::: DATA FOR THIS TASK :::

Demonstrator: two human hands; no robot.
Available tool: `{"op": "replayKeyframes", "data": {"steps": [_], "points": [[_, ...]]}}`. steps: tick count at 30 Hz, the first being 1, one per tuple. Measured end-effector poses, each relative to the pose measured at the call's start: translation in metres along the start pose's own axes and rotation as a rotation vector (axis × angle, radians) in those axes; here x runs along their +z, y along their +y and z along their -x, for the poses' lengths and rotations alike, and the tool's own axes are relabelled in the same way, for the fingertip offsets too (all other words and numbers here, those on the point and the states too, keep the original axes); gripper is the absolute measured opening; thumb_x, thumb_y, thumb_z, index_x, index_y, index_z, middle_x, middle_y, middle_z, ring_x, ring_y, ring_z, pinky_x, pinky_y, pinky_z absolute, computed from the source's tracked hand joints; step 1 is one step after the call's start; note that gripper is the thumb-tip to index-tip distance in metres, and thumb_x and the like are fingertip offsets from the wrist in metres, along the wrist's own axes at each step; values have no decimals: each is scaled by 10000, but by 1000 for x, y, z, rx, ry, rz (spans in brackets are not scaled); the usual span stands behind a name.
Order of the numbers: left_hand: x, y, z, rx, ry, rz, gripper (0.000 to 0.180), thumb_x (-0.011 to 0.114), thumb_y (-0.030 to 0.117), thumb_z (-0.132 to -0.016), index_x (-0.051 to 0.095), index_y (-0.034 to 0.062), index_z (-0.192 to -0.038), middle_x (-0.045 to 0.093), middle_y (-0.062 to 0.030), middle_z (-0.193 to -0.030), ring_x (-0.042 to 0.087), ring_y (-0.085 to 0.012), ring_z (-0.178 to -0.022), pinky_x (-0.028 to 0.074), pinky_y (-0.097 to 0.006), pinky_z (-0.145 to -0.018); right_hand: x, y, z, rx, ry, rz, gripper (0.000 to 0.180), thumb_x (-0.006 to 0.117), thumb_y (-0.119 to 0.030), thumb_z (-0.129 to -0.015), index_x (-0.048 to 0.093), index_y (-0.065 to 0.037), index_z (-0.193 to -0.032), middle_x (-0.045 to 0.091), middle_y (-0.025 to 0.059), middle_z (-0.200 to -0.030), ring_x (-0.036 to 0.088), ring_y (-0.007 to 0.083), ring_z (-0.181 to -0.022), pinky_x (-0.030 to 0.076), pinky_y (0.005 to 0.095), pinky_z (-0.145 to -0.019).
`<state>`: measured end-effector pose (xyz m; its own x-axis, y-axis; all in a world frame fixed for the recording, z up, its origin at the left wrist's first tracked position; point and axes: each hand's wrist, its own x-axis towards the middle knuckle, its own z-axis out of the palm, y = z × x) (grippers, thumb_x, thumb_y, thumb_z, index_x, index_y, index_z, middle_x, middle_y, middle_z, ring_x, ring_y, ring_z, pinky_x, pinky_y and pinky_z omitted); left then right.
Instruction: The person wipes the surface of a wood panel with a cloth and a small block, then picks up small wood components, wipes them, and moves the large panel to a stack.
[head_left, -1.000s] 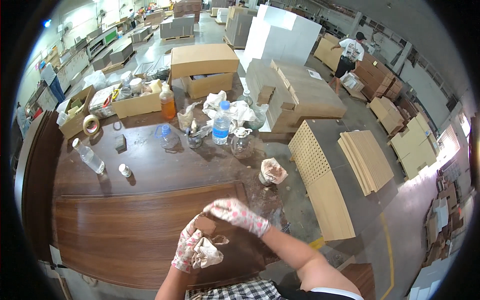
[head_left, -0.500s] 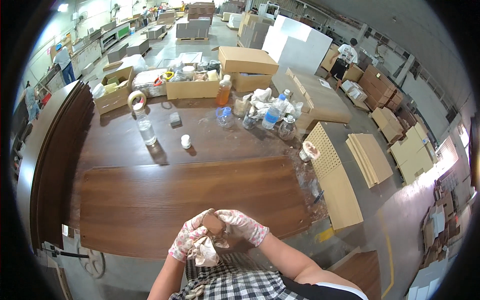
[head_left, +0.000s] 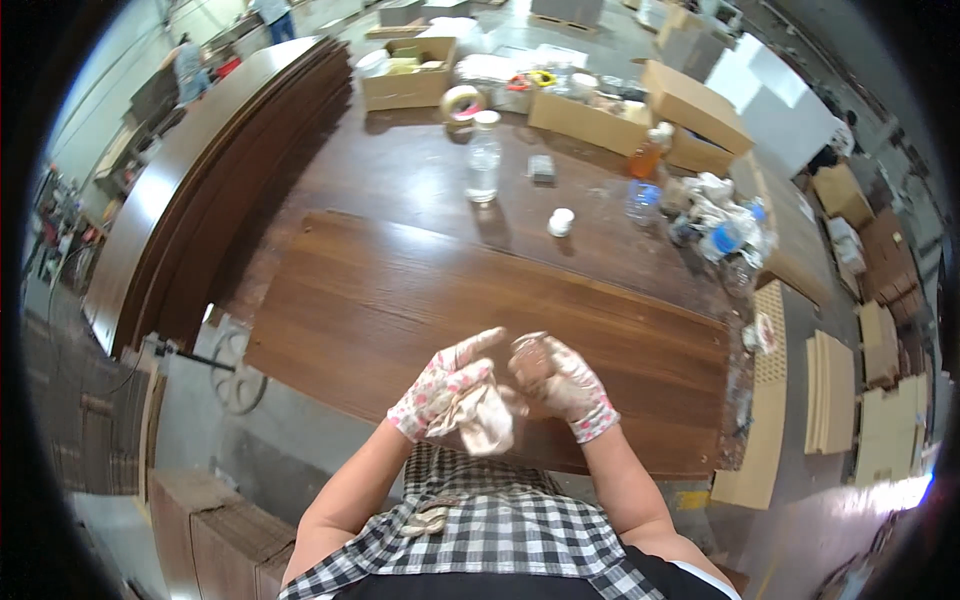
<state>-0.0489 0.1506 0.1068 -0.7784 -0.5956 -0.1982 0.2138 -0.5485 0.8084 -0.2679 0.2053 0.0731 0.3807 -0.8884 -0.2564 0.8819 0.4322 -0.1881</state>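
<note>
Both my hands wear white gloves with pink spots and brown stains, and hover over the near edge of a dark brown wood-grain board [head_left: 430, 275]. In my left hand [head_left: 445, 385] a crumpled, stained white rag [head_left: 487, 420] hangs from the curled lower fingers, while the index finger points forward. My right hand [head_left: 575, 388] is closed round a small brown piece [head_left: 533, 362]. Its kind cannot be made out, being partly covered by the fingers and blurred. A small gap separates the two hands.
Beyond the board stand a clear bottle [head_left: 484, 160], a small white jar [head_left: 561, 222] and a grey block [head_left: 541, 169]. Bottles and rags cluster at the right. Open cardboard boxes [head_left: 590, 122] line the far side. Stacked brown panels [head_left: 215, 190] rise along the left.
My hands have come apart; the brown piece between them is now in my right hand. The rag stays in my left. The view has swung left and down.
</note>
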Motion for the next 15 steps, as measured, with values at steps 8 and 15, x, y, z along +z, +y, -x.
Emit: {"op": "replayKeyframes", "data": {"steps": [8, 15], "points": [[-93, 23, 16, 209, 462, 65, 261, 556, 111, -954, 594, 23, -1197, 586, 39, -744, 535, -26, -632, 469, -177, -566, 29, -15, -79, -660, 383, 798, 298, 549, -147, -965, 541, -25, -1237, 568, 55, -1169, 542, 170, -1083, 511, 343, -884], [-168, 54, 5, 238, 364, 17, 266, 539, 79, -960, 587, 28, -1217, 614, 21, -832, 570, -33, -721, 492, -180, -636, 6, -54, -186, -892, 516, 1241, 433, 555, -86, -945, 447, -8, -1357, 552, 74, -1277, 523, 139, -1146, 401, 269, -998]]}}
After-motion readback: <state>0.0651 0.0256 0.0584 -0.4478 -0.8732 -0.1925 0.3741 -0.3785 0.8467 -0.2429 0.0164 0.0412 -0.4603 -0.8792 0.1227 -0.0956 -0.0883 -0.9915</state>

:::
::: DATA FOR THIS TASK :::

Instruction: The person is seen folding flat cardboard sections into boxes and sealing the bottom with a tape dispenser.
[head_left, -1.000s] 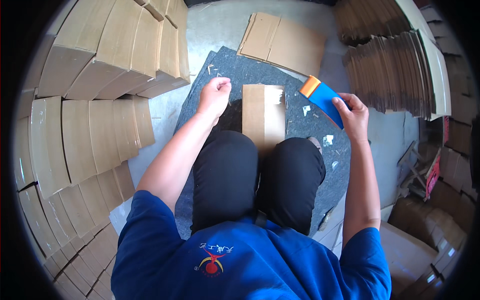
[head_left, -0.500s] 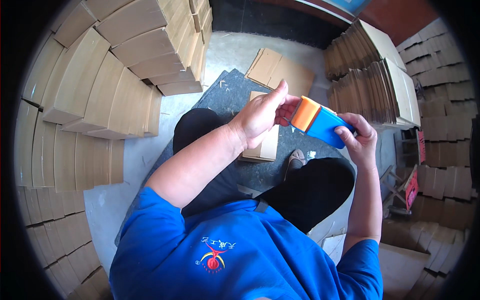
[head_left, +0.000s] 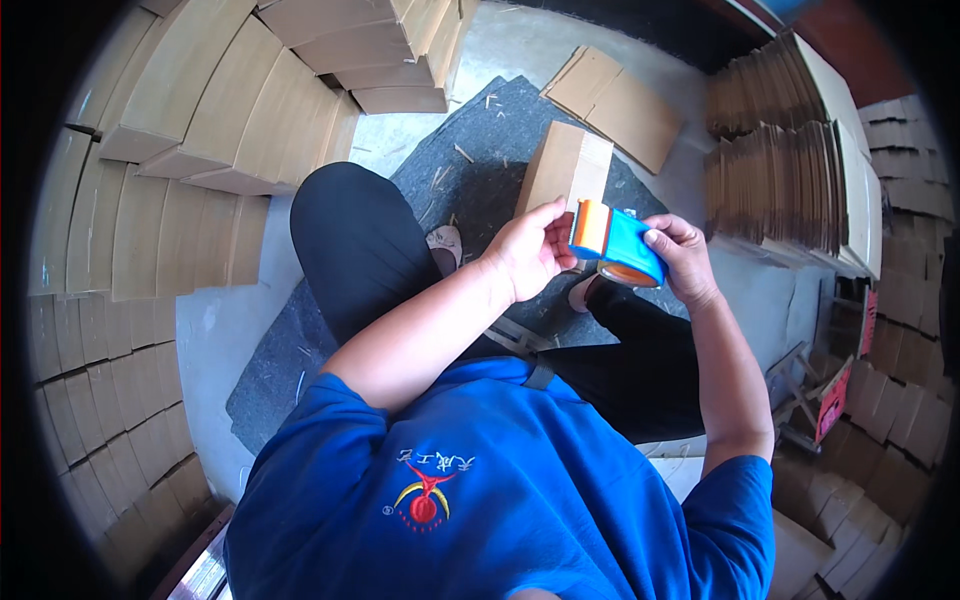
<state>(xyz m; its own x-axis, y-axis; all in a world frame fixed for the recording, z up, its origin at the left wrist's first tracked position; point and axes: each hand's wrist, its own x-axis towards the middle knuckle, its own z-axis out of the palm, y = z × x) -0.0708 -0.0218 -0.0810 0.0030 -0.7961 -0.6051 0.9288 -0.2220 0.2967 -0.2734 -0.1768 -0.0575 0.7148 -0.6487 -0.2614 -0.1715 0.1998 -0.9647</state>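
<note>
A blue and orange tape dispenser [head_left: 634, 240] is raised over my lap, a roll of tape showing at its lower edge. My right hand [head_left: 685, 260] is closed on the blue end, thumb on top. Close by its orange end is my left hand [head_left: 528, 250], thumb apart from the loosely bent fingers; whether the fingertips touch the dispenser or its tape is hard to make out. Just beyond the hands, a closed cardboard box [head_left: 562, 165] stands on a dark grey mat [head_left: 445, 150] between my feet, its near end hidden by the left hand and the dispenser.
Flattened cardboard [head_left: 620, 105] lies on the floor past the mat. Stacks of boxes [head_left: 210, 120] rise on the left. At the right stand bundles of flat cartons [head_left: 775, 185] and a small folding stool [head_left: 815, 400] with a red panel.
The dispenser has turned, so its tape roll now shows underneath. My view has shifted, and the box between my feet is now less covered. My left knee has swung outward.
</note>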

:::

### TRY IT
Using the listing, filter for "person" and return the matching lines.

### EXERCISE ANSWER
Instruction: The person wipes the surface of a wood panel with a cloth and a small block, then picks up small wood components, wipes them, and moves the large panel to a stack.
Instruction: The person is seen folding flat cardboard sections into boxes and sealing the bottom with a tape dispenser.

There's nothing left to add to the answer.